→ WHAT IS BEING ASKED: Write out exactly the lines running from the one with "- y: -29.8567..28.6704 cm" to the last line of the entries, keeping both the first and the last.

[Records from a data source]
────────────────

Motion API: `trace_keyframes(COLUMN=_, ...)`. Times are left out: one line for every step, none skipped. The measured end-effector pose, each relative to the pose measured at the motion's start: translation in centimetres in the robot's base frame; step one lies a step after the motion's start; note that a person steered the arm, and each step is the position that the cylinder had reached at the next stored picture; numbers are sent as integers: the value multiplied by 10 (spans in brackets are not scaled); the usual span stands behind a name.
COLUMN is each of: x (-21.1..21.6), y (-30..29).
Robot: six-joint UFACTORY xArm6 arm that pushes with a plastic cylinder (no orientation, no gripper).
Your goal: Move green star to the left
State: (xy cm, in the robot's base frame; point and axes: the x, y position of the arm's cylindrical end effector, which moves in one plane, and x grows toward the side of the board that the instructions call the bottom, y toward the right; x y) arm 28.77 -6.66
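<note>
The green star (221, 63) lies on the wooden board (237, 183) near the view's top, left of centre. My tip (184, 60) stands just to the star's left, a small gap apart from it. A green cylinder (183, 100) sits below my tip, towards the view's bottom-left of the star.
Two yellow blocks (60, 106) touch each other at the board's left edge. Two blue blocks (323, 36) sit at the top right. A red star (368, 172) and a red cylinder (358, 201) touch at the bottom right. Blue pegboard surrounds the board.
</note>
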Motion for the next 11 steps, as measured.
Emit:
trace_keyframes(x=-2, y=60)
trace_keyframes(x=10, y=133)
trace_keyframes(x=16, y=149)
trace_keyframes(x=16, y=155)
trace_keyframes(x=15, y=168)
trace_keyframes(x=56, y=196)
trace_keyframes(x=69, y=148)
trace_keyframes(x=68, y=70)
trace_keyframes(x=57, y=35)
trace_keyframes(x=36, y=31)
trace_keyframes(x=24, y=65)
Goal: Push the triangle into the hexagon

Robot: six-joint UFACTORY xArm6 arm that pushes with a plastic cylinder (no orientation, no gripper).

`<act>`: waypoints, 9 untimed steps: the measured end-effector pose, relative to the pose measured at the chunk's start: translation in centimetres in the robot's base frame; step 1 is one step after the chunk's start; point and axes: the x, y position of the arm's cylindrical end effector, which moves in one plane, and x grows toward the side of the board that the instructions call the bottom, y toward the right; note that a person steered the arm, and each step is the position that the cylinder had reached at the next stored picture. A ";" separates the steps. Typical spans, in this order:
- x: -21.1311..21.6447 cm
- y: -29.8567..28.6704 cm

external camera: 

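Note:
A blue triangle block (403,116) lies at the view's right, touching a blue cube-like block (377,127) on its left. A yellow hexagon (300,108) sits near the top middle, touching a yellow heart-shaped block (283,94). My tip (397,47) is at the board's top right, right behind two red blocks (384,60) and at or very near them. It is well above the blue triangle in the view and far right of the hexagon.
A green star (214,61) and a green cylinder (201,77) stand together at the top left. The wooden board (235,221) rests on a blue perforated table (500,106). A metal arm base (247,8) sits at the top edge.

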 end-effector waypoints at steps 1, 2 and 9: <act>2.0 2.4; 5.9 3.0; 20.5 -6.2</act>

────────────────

→ EXERCISE SOLUTION:
- y: -29.8567..28.6704 cm

external camera: 

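Note:
A blue triangle block (403,116) lies at the view's right, touching a blue cube-like block (377,127) on its left. A yellow hexagon (300,108) sits near the top middle, touching a yellow heart-shaped block (283,94). My tip (397,47) is at the board's top right, right behind two red blocks (384,60) and at or very near them. It is well above the blue triangle in the view and far right of the hexagon.
A green star (214,61) and a green cylinder (201,77) stand together at the top left. The wooden board (235,221) rests on a blue perforated table (500,106). A metal arm base (247,8) sits at the top edge.
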
 end-effector waypoints at steps 1, 2 and 9: <act>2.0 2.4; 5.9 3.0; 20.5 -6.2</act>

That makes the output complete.